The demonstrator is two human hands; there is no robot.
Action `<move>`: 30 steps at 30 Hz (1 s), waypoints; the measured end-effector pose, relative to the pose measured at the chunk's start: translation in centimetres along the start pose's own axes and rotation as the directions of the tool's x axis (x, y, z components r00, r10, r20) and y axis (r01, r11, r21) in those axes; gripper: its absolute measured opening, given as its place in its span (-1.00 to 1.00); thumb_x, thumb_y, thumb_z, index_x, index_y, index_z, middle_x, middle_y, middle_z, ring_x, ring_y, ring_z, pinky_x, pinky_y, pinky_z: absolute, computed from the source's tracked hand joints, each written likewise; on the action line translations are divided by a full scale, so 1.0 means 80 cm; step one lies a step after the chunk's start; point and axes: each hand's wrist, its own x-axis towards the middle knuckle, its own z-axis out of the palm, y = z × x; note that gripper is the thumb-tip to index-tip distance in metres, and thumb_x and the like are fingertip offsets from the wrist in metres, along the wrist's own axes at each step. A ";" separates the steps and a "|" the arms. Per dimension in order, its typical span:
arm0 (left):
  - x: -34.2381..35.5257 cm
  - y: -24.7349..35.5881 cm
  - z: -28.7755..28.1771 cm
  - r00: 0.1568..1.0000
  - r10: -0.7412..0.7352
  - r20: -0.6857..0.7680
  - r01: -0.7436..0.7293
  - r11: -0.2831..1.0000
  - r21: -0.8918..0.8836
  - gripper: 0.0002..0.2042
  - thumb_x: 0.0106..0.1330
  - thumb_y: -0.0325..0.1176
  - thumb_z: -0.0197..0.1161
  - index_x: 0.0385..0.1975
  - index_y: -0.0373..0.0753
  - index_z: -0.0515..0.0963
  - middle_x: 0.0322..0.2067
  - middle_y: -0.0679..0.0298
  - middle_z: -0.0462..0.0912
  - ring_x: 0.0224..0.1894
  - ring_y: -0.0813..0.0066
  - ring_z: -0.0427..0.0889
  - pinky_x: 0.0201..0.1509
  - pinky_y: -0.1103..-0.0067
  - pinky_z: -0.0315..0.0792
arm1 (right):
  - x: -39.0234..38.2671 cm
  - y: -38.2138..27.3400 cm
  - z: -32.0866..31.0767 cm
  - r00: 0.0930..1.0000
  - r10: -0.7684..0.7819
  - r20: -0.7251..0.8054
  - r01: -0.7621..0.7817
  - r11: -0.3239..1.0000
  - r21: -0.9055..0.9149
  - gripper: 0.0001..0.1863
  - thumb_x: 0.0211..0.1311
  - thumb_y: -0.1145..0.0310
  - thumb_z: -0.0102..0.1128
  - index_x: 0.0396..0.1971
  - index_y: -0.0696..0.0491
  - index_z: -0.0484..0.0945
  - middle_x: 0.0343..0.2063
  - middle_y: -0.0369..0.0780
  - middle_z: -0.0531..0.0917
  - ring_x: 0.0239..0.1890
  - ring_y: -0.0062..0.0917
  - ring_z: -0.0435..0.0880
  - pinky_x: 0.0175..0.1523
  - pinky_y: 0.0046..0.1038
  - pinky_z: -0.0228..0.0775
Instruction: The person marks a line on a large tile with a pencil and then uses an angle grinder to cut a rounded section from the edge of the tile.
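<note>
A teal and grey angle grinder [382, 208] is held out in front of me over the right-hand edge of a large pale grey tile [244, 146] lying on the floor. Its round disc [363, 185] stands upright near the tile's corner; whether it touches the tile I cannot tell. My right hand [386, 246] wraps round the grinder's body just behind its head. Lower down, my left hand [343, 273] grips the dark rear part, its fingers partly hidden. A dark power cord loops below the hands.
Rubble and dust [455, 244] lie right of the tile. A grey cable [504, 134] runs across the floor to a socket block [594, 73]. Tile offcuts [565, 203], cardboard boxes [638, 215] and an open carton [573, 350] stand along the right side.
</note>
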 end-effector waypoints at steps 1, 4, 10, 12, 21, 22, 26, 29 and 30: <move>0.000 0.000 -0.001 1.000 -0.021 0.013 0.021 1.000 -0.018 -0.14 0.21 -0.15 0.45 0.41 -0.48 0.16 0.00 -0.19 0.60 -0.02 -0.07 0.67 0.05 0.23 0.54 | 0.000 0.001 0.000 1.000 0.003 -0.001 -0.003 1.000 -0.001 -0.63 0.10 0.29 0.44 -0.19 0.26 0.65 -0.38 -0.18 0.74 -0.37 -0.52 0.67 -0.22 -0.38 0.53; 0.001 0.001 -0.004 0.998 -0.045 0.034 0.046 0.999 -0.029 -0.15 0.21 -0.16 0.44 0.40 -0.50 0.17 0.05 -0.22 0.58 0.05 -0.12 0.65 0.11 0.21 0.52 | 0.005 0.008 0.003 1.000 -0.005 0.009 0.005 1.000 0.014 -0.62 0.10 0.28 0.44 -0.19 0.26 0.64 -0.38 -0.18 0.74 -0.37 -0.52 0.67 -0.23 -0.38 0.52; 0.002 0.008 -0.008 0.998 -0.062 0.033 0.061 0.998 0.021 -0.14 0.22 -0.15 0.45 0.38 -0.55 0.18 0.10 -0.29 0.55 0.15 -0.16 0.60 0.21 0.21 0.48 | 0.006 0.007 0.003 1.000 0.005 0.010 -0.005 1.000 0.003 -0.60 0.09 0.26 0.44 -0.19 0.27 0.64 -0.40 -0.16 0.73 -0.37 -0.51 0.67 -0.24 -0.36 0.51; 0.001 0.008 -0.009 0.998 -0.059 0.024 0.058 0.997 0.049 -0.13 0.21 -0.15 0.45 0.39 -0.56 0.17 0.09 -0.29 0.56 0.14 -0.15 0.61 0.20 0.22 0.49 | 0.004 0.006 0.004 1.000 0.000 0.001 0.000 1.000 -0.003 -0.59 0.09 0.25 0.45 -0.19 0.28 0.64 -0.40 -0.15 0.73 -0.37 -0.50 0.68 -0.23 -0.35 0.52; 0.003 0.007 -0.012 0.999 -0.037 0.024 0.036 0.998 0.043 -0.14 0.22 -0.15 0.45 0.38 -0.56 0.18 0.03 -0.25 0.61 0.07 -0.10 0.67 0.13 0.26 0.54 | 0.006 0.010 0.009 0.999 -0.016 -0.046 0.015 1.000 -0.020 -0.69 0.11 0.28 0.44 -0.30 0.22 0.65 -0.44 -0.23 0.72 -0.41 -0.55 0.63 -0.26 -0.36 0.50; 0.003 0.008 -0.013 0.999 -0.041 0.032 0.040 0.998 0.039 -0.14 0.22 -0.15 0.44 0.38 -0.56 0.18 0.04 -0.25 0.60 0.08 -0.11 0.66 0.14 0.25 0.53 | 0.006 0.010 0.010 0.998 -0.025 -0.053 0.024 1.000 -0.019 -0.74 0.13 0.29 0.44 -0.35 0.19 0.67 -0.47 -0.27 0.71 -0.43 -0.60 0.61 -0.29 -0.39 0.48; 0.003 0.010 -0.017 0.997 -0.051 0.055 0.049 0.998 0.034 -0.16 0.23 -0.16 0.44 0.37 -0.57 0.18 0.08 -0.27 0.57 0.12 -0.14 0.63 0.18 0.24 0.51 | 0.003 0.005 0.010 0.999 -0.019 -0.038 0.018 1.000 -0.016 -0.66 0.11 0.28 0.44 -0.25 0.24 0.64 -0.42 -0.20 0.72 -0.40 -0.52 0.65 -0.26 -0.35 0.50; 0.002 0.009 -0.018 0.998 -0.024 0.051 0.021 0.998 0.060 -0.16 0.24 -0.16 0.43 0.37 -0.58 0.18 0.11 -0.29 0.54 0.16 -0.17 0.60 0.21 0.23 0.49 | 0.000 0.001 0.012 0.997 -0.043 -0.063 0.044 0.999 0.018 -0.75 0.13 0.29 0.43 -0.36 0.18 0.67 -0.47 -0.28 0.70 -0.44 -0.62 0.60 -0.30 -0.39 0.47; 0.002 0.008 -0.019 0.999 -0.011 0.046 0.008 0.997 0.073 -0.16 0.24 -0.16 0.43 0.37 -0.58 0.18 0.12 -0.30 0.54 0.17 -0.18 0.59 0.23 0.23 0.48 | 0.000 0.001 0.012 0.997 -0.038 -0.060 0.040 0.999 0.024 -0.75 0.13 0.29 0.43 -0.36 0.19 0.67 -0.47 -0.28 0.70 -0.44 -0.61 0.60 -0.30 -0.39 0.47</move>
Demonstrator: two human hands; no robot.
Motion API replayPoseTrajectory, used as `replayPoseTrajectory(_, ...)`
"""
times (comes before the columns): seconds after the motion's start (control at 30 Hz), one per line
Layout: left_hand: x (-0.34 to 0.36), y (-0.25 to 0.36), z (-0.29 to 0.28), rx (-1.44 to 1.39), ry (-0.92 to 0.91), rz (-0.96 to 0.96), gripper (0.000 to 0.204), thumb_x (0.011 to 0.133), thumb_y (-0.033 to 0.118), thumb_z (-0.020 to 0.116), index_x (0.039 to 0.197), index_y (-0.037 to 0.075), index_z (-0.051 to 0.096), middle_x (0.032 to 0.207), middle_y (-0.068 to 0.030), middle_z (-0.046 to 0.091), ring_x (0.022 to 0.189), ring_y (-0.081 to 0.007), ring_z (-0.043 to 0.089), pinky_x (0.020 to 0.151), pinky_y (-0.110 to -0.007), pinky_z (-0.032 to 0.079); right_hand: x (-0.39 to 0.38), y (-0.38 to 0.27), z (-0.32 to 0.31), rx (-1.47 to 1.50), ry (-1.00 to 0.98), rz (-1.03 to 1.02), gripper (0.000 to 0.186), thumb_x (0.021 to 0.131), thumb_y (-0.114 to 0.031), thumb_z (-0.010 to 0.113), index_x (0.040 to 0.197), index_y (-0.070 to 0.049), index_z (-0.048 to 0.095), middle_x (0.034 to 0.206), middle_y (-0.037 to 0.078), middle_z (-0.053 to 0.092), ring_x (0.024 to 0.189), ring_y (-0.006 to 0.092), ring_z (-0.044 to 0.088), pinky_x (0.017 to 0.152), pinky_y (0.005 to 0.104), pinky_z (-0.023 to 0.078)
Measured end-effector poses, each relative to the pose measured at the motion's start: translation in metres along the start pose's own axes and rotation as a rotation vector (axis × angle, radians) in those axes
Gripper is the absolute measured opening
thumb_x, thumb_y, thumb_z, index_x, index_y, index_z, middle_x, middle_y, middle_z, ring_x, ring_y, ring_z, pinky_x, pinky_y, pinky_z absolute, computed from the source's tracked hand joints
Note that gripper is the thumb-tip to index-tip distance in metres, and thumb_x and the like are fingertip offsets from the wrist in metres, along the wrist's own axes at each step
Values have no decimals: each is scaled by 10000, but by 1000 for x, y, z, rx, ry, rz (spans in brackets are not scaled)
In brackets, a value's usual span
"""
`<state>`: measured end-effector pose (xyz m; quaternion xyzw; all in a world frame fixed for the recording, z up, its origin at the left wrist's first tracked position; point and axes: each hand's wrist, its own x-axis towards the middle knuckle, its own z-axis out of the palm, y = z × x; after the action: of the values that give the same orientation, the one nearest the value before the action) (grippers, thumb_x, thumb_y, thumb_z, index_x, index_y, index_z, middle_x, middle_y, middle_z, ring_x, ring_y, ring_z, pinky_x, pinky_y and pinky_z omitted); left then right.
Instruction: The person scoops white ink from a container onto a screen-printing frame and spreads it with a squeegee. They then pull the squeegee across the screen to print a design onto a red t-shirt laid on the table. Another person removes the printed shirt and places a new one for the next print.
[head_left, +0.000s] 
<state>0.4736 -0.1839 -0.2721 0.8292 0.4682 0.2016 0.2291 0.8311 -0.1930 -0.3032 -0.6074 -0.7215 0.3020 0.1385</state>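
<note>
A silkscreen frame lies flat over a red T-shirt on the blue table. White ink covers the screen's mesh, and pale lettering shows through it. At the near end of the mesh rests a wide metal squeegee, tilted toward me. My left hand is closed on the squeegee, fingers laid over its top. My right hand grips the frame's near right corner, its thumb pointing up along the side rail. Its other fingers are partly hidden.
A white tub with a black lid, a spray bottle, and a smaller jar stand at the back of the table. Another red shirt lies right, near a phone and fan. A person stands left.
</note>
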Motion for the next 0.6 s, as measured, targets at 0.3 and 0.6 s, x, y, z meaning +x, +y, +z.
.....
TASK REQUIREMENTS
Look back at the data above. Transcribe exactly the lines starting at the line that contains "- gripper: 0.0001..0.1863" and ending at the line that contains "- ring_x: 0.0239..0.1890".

OUTPUT FOR THIS EXERCISE
  - gripper: 0.0001..0.1863
  - thumb_x: 0.0211..0.1311
  - thumb_y: -0.1145..0.0310
  - thumb_z: -0.0102..0.1128
  - index_x: 0.0396..0.1971
  - index_y: -0.0696..0.0491
  - index_z: -0.0484..0.0945
  - middle_x: 0.0343..0.2063
  - middle_y: -0.0369..0.0780
  - middle_z: -0.0531..0.0917
  - ring_x: 0.0239..0.1890

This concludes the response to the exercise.